Ok, now twleve year old kid who works with that stupid red apron on

tells you that you can have the $400.00 model, or the $199.00 model,

they have it in stock and ready to go. Ok, pick the one with more

testosterone to keep hubby happy picking which button to push like a

airline pilot in the cockpit. Thirty minutes later, and I let my

kids loose in the fake kitchen section to open and close every door.

12 year old still missing in action. Send kids to reshuffle all

paint samples in the home collection. Whatever. If that

can't make an employee show up, nothing can. My blood sugar is so

low I am now scrounging in the bottom of my purse for lintie life

savers stuck to the lining. All employees have now been abducted by

aliens.

Alas, he comes back, but he is 14 now and has a mustache. Sorry, our

computer says that we have 5 of each in stock, but I can't find them.

AAAAAAAAAHHHHHHHHHHHHHHH!!!!!!!!!!!!! Ok, leave store with disabled

mother now stuck in the wheelie cart, and three obnoxious children

who are now looking like something off of Feed The Child Commercials

because they have been crawling on the warehouse floor after mom

looses all ability to parent in isle 12, and 13, and 14.......

Bring Husband back to store without kids. Now those EVIL 14 year

olds have put two new dishwashers on display in ALMOND!!! My choices

two hours ago were stainless steel, and institutional white. I think

I need to be in an institution. Leave without dishwasher, brought

home a stove. Now I am wondering if I put the dishes in the oven and

turn on self cleaning if they will come out alright.??? Can't tell,

stove manuel is in French, Spanish, and Hieroglyphics.
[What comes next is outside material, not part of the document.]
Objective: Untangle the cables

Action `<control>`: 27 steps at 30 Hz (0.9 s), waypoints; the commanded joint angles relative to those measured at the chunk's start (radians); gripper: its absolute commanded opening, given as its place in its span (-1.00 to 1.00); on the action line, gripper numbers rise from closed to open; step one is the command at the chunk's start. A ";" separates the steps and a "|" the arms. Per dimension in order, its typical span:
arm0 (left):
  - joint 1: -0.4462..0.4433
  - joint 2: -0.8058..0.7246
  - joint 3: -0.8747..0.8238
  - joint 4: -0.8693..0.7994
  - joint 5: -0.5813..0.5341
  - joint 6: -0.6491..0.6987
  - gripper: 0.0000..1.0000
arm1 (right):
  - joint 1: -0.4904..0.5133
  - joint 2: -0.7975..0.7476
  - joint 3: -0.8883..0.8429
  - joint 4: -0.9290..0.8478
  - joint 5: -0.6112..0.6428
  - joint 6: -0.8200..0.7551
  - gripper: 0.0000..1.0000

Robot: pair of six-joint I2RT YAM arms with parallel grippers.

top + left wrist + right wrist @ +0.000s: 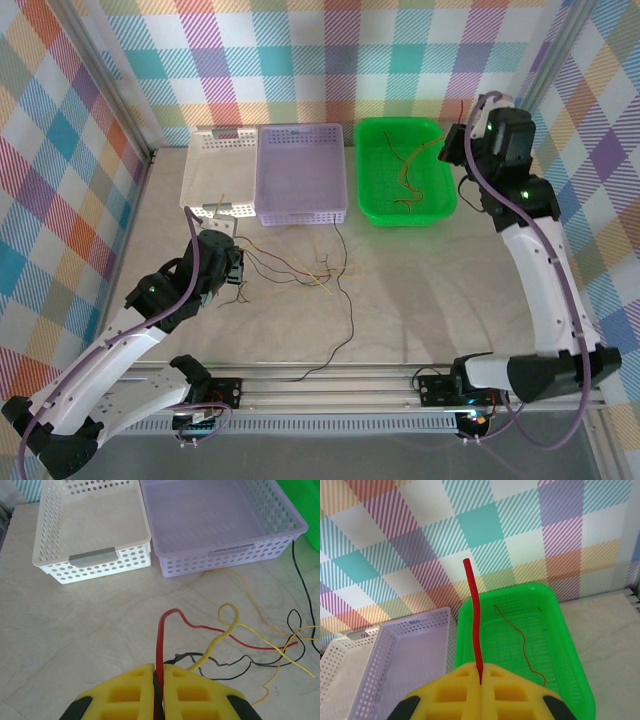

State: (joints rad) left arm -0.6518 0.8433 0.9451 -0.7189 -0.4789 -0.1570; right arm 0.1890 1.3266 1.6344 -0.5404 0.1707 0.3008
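White basket (212, 175) is seen at the back left of the surface (450, 290), with lilac basket (302, 172) pressed against its right side. Left arm (130, 335) is stretched in from the near left corner. Left fingers (145, 680) are held low over the surface, in front of the white basket, and are closed tight. A red cable (161, 640) is pinched between them. It rises out of the seam, is bent over, and is laid out to the right across the surface. A dark strand is also seen at the seam; whether it is gripped cannot be told.

Right of those fingers, the loose cables (318, 270) are spread in a tangle on the surface, in front of the lilac basket. A yellow cable (226, 625) with a small loop is crossed over the red one, and a black cable (235, 662) is wound among both. A long black cable (346, 320) is trailed from near the lilac basket's front right corner toward the near edge.

Green basket (400, 221) is set just beside the lilac one, further right. Curly orange cables (405, 178) are laid on its floor.

Right arm (545, 290) is raised along the right side. Right fingers (495, 685) are held up over the green basket's right rim, fully closed on a second red cable (472, 610), which is stood upright out of the seam in front of the checked wall (395, 540).
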 commanded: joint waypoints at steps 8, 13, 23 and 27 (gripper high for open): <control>0.008 -0.018 -0.016 0.026 -0.002 0.005 -1.00 | -0.013 0.238 0.198 -0.018 -0.036 -0.042 -1.00; 0.007 -0.015 -0.018 0.029 0.005 0.006 -1.00 | -0.019 0.365 0.306 -0.060 -0.048 -0.047 -1.00; 0.008 -0.011 -0.020 0.030 0.005 0.011 -1.00 | -0.025 0.562 0.427 -0.133 -0.049 -0.060 -1.00; 0.008 -0.015 -0.018 0.030 0.008 0.013 -1.00 | -0.025 0.618 0.415 -0.154 -0.033 -0.070 -1.00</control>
State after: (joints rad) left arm -0.6510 0.8402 0.9375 -0.7040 -0.4789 -0.1562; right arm 0.1692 1.9167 2.0308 -0.6617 0.1299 0.2523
I am now like a bad North West Airlines flight. Not ready to proceed

until fog disapates. Might be weeks. Final goal completed. Go to

Sam's Club and buy crates full of paper plates, bowls, and silverware.
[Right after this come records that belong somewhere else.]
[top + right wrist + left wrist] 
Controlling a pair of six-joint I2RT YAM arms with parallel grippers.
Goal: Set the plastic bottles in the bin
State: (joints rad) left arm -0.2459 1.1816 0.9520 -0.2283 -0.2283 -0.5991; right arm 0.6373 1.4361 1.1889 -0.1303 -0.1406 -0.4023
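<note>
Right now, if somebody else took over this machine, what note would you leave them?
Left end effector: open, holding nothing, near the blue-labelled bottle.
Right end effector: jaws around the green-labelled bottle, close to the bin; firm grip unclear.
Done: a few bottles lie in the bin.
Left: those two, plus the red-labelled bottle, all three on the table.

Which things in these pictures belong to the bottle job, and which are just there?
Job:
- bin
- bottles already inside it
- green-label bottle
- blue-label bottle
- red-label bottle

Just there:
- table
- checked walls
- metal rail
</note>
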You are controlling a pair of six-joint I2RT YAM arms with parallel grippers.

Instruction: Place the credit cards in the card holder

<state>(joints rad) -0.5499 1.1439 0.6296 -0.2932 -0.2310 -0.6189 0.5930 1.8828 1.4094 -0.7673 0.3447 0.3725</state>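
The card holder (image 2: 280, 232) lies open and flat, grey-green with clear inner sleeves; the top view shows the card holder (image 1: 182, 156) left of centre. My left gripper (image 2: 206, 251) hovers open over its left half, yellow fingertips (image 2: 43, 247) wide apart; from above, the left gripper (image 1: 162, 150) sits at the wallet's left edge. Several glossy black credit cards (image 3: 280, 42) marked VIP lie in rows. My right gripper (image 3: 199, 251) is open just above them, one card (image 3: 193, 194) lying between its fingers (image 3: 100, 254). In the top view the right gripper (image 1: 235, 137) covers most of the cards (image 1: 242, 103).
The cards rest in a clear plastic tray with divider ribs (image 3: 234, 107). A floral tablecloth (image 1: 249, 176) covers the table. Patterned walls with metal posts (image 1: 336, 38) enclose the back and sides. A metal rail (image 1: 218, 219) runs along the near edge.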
Should I go Chinet, paper, or Rinse and Reuse????

Foggy, and unable to sleep, or think.

Barbara

1. While it is wonderful to share our experiences with everyone on the list

as to what treatments do and don't work for us, pls always check with your dr.

Some treatments are dangerous when given along with other meds as well as to

certain health conditions or just dangerous in general.

2. If you are in a difficult situation (doesn't matter what it is) pls don't

be afraid to ask for help. It is the first step to trying to make that

situation better.

Have a nice day everyone.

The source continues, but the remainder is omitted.